Comment les Égyptiens voyaient-ils le changement ? Une question à
Nathalie Lienhard du département d’égyptologie de la Sorbonne.
Au fond, les Égyptiens anciens ont été heureux et n’ont pas eu d’histoire. Ils appartenaient à une société de type « hydraulique »
hiérarchisée et structurée en multiples métiers nécessaires pour
tirer au mieux parti des ressources du Nil. Le pharaon, représentant des dieux sur terre et garant de l'ordre établi, y
fait régner la stabilité. Les prêtres le représentent, à son tour. Le temps
s’y écoule de manière circulaire.
Fort de sa richesse, c’est un pays accueillant à l’étranger.
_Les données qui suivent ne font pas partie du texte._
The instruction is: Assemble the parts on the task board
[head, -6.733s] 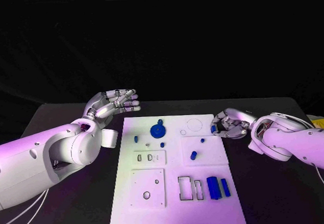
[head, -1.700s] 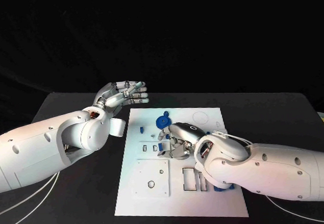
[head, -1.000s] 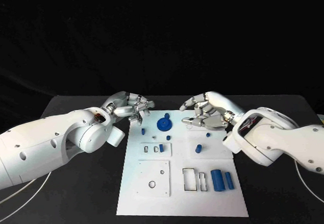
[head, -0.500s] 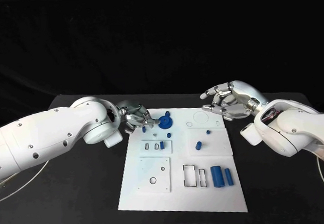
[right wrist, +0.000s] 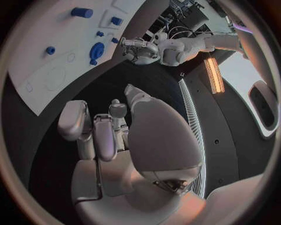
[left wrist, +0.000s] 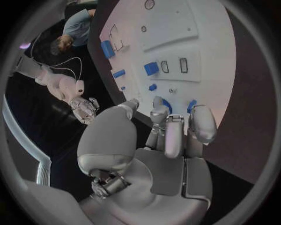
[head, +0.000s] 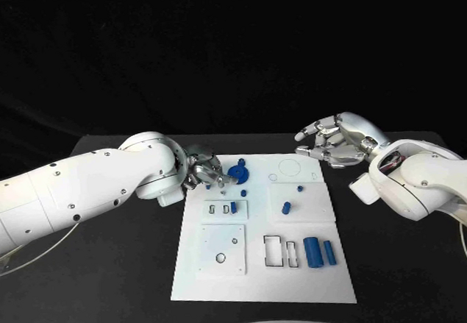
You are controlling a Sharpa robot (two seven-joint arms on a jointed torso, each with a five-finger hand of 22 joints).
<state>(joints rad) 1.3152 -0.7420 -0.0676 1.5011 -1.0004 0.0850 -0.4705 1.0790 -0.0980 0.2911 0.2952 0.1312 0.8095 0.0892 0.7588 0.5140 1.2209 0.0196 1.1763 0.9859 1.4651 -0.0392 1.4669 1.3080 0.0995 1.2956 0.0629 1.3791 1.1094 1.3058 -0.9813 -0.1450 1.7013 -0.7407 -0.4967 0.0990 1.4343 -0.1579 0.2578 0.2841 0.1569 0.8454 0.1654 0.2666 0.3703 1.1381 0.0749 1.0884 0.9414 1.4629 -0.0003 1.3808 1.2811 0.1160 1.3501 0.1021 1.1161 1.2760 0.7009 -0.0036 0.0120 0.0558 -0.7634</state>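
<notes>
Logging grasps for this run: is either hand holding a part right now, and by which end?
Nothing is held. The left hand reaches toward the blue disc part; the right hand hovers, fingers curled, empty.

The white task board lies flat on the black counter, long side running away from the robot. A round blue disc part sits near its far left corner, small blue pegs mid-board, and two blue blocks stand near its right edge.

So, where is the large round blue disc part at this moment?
In the head view, the large round blue disc part sits near the far left corner of the white task board, right beside the left hand.
</notes>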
C’est aussi probablement, comme l’Égypte actuelle, un pays qui
n’est pas fataliste, ainsi qu’on le dit parfois, mais confiant. Si
quelque chose se produit, c’est que cela a une raison.
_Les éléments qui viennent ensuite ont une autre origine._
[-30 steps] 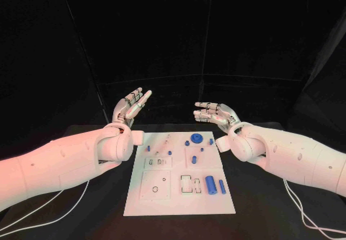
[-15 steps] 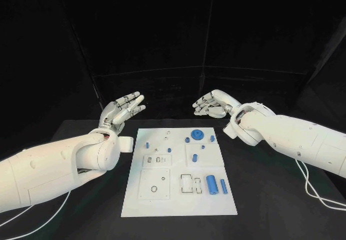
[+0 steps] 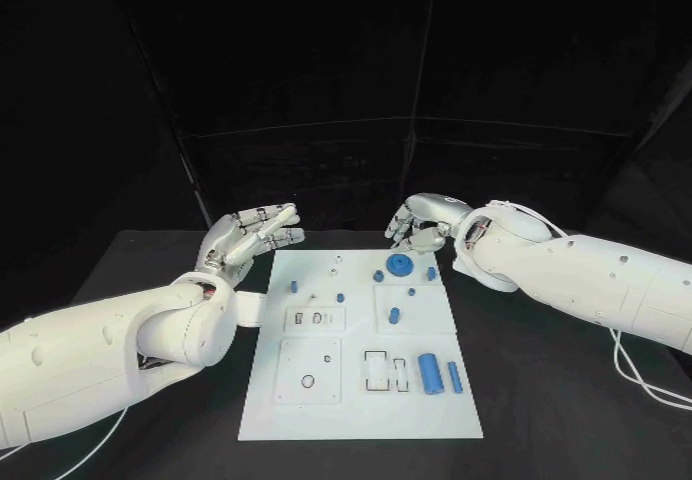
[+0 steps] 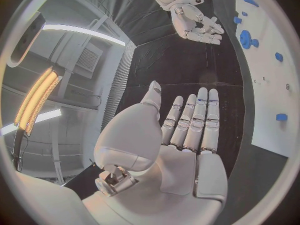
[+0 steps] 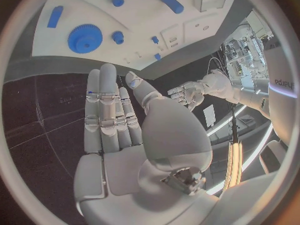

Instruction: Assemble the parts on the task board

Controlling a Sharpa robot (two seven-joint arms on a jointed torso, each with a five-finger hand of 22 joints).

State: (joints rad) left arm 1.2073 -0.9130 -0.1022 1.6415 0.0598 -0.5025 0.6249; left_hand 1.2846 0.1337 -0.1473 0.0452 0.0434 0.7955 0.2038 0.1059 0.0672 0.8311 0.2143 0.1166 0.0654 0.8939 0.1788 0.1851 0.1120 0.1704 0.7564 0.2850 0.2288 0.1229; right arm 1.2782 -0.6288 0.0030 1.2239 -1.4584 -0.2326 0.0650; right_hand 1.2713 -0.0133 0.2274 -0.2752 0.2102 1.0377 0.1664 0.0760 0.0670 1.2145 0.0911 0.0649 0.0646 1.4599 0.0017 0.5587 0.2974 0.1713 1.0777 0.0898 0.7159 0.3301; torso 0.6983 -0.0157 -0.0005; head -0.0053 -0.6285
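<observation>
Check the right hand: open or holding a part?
Open. The right hand holds nothing, its fingers straight and apart, over the table beside the board.

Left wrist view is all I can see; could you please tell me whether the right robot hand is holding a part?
Observer: No. The right wrist view shows the right robot hand with its fingers extended and nothing in it.
Operator: Thank you. What lies at the board's near end?
Observer: In the head view, a large blue cylinder lies beside a slim blue rod on the task board, near its right edge.
</observation>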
Mais c’est un monde qui craint le changement comme la peste. Car le
changement, c’est-à-dire le passage d’une dynastie à une autre,
produit le chaos. Brutalement, l’intérêt personnel domine
l’intérêt collectif. Plus personne n’est à sa place et plus rien
ne fonctionne.
Le dialogue du désespéré, un texte écrit par un noble lors
d’une transition entre dynasties, montre un tel changement,
écroulement de l’ordre social. Dans ces conditions, la seule issue
est la mort, qui est une seconde vie apparemment bien plus paisible que
la première.
Le déclin égyptien a peut-être été un long changement.
Progressivement l’ordre hiérarchique s’est dilué, le pouvoir
s’est démocratisé, les rites se sont complexifiés.